Adulé pour son ingéniosité et controversé pour ses méthodes, Henry Kissinger, né Heinz Alfred Kissinger, un réfugié juif d’origine allemande arrivé aux États-Unis en 1938, est décédé le mercredi 29 novembre 2023. Ce grand diplomate, qui fut conseiller à la sécurité nationale puis secrétaire d’État sous la présidence de Richard Nixon dans les années 70, s’est éteint dans sa résidence du Connecticut. Naturalisé américain en 1943, il a servi dans l’armée américaine en Europe pendant la Seconde Guerre mondiale. Après la guerre, il a intégré Harvard, où il a obtenu un master et un doctorat, passant au total 17 ans dans cette prestigieuse institution.
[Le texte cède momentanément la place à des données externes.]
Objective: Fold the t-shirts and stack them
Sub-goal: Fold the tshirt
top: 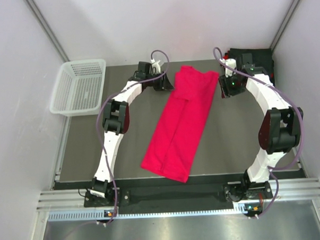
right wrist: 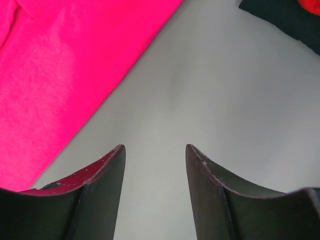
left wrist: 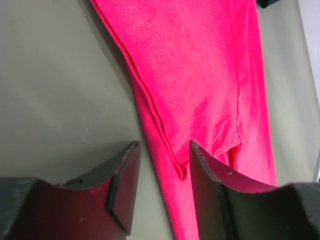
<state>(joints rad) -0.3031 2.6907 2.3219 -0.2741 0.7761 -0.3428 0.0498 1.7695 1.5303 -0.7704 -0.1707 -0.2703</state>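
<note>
The red t-shirt [top: 181,121] lies folded into a long narrow strip, running from the far middle of the table toward the near edge. My left gripper [top: 166,81] is open at the strip's far left corner; in the left wrist view [left wrist: 164,175] its jaws straddle the shirt's folded edge [left wrist: 200,75]. My right gripper [top: 225,90] is open and empty just right of the strip's far end, over bare table [right wrist: 155,165], with the shirt [right wrist: 60,70] to its left. Black shirts [top: 255,60] lie piled at the far right corner.
A white mesh basket [top: 79,86] stands at the far left, off the dark mat. White walls close in on both sides. The black cloth also shows at the top right of the right wrist view [right wrist: 285,20].
</note>
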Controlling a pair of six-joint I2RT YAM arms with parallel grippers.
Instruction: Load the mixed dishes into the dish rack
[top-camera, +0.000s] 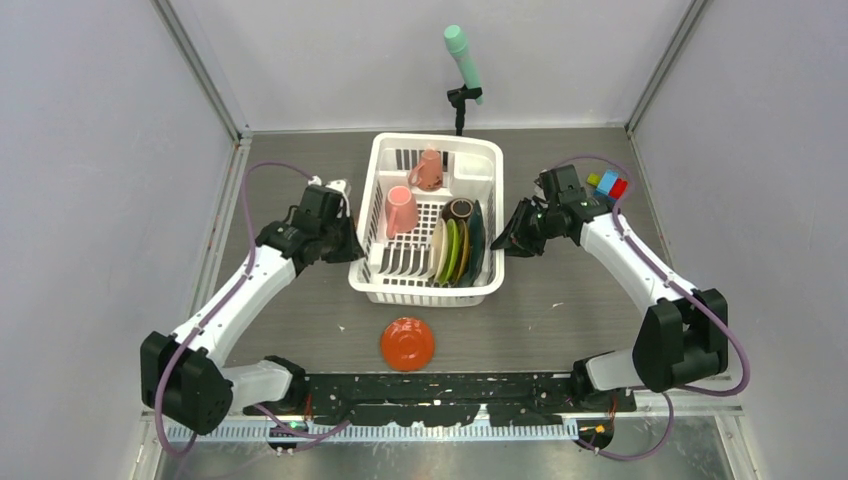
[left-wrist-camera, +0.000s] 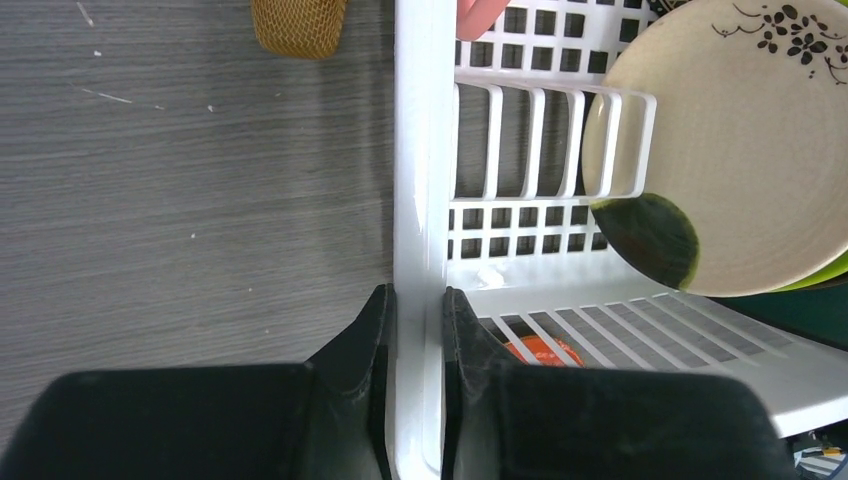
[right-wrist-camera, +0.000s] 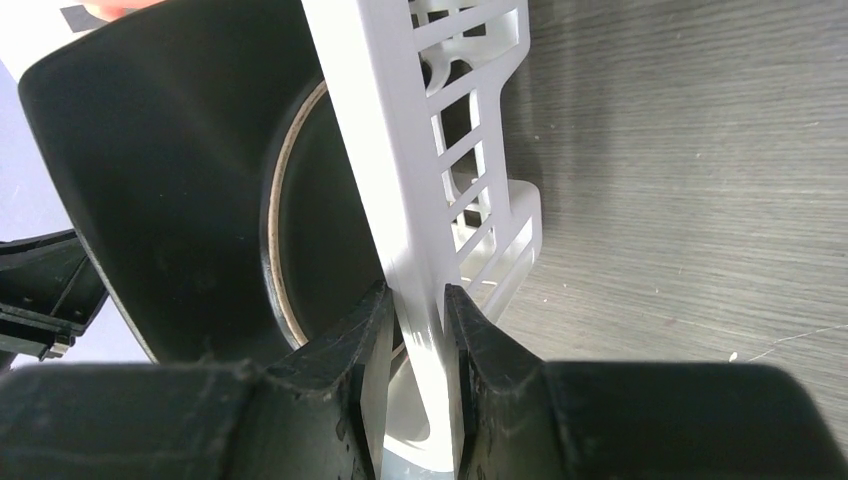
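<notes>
From above, the dish rack (top-camera: 420, 293) sits mid-table (top-camera: 300, 300), holding two pink mugs (top-camera: 400, 210), a small brown bowl (top-camera: 460, 209) and upright plates (top-camera: 452, 252). The red-orange dish (top-camera: 407, 343) lies on the table just in front of it. The left gripper (top-camera: 345, 245) meets the rack's left wall and the right gripper (top-camera: 507, 243) its right wall. Left wrist: the fingers (left-wrist-camera: 365, 340) are clamped on the white rim — a cream plate (left-wrist-camera: 740, 150) stands inside. Right wrist: the fingers (right-wrist-camera: 360, 340) pinch the opposite wall — the dark teal plate (right-wrist-camera: 180, 180) stands just behind it.
</notes>
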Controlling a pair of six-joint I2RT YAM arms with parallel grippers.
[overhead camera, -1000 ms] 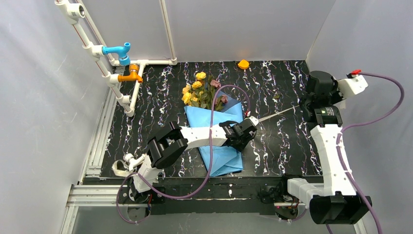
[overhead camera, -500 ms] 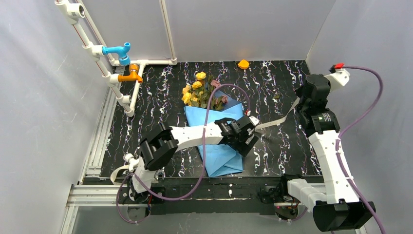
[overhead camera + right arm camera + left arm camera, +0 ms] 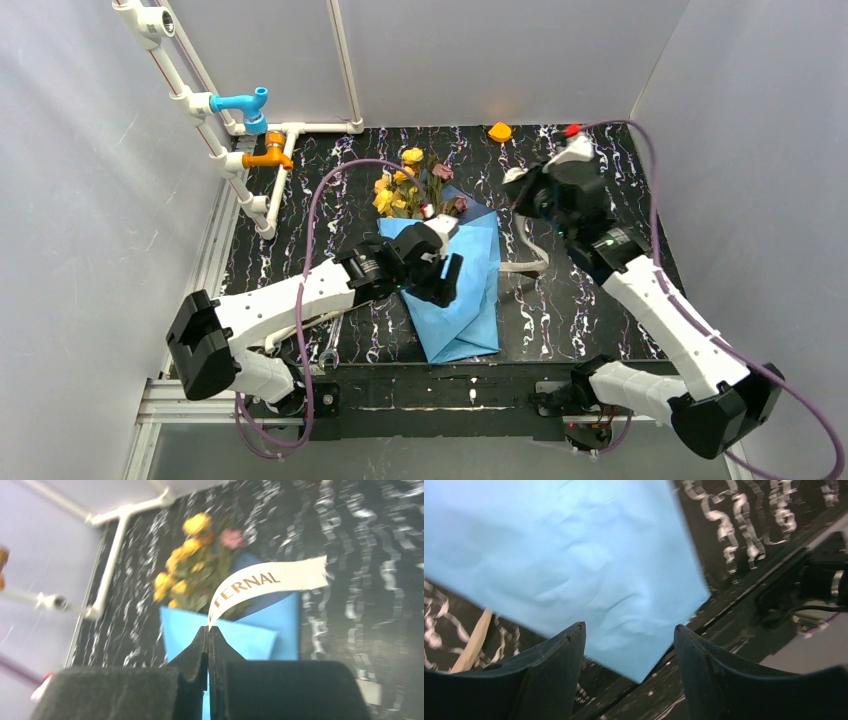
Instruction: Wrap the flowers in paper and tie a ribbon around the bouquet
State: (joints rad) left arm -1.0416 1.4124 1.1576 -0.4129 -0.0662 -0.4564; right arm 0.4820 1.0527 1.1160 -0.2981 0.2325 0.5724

En tant qu’essayiste et analyste des relations internationales, Kissinger a effectué l’une de ses dernières visites officielles à Pékin en juillet 2023, où il a rencontré le président Xi Jinping. Sous sa direction, les États-Unis ont entamé le processus de normalisation des relations avec la Chine, affaiblissant ainsi l’axe Moscou-Pékin. La rencontre historique à Pékin entre Nixon et Mao Zedong porte indubitablement sa marque.
Ses efforts ont également conduit à des avancées significatives dans les pourparlers de paix entre Israël et ses voisins arabes. L’accord de paix de Paris avec le Nord-Vietnam, bien que controversé, reste une partie importante de son héritage.
Son Prix Nobel de la Paix de 1973, partagé avec Le Duc Tho du Nord-Vietnam qui l’a refusé, est l’un des plus contestés de l’histoire. La sélection a entraîné la démission de deux membres du comité Nobel et a soulevé des questions sur le bombardement secret du Cambodge par les États-Unis.
La démission de Nixon en 1974 a marqué un tournant dans la politique américaine, mais pas dans la carrière de Kissinger, qui a pris un virage plus intellectuel sous la présidence de Gerald Ford. Cependant, sa carrière n’a pas été exempte de controverses. Lors de négociations entre l’Inde et le Pakistan, il aurait insulté les citoyens indiens, des propos pour lesquels il s’est ensuite excusé. Sa crainte de voir l’extrême gauche prendre le pouvoir en Occident l’a conduit à soutenir des coups d’État, comme celui contre le président chilien démocratiquement élu Salvador Allende en 1973. En Afrique, il penchera du côté du gouvernement pro Apartheid de l’Afrique du Sud et entraînera les États Unis dans la guerre en Angola. Après le massacre de Soweto en 1976, il sera le premier diplomate américain à se rendre à Pretoria armé de sa logique de “barrer la route aux communistes”. L’ancien ambassadeur américain au Nigeria, Donald Esum, évoque Kissinger dans ses mémoires et son “dédain des noirs”
Sous les présidences de Jimmy Carter et Ronald Reagan, Kissinger a perdu de son influence à la Maison Blanche et s’est tourné vers le consulting. Après les attentats du 11 septembre, il a été nommé à la tête de l’enquête mais a dû se retirer en raison d’accusations de conflits d’intérêt liés à ses activités privées. De toutes ses citadins, voici certainement celle qui l’aura le plus caractérisé : “ »Si vous ne savez pas où vous allez, chaque route vous y mènera”.